Der Kläger habe keine geeigneten Umstände vorgetragen, um die besondere Identifikation mit dem SED-Staat und die daraus zu folgernde Ungeeignetheit für den Lehrerberuf zu entkräften. Daran ändere nichts, daß er nach der Wende bis zur Kündigung in politischer Hinsicht und fachlich unbeanstandet weiter unterrichtet und eine ordentliche fachliche Beurteilung erhalten habe. Eine zweifelsfreie Manifestation seines Bekenntnisses zum Grundgesetz sei nicht ersichtlich.
Auf eine Verletzung des Gleichbehandlungsgrundsatzes könne sich der Kläger schon deshalb nicht mit Erfolg berufen, weil sein Sachvortrag insoweit jegliche Substantiierung vermissen lasse. Im übrigen sei der Gleichbehandlungsgrundsatz bei Kündigungen nicht anwendbar. Die maßgebliche Kündigungsfrist gem. § 55 Abs. 2 AGB-DDR sei gewahrt worden.
B. Diese Ausführungen sind zwar nicht in allen Punkten rechtsfehlerfrei. Die Würdigung des Landesarbeitsgerichts aufgrund der getroffenen Feststellungen erweist sich aber als im Ergebnis zutreffend.
I. Der Feststellungsantrag des Klägers umfaßt allein den punktuellen Streitgegenstand der §§ 4, 7 KSchG. Die Antragsbegründung behandelt ausschließlich die Frage, ob die Kündigung vom 20. März 1992 wirksam ist. Die Auslegung des Klagantrags ergibt daher, daß der Kläger nur eine Kündigungsschutzklage, keine weitergehende Feststellungsklage gem. § 256 ZPO erhoben hat (vgl.

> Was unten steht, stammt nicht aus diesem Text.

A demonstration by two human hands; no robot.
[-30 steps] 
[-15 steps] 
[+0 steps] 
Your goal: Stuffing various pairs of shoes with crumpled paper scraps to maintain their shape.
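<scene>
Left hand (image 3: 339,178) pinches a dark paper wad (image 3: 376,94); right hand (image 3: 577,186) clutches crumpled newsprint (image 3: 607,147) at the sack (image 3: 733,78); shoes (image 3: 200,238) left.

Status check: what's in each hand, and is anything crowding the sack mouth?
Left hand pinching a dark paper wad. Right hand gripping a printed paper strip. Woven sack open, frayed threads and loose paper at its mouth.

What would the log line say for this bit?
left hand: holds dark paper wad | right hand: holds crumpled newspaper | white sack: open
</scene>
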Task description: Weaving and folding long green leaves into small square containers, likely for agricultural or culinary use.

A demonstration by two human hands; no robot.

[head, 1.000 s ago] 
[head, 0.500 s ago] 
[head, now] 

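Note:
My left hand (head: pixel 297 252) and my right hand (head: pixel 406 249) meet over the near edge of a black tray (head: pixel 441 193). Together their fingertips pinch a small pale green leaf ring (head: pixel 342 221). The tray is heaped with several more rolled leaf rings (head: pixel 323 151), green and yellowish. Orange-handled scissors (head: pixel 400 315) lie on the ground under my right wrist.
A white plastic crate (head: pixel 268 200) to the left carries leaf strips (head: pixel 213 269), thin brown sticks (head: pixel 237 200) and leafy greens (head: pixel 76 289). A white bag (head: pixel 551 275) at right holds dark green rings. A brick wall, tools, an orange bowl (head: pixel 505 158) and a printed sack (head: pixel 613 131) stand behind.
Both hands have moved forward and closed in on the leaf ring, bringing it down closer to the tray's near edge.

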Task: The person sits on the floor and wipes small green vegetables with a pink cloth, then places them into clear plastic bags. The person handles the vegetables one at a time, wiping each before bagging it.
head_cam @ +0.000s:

Senatsurteil vom 16. März 1994 – 8 AZR 97/93 – AP Nr. 29 zu § 4 KSchG 1969, auch zur Veröffentlichung in der Amtlichen Sammlung vorgesehen).
II. Das Arbeitsverhältnis der Parteien ist durch die Kündigung des Beklagten vom 20. März 1992 zum 30. Juni 1992 aufgelöst worden.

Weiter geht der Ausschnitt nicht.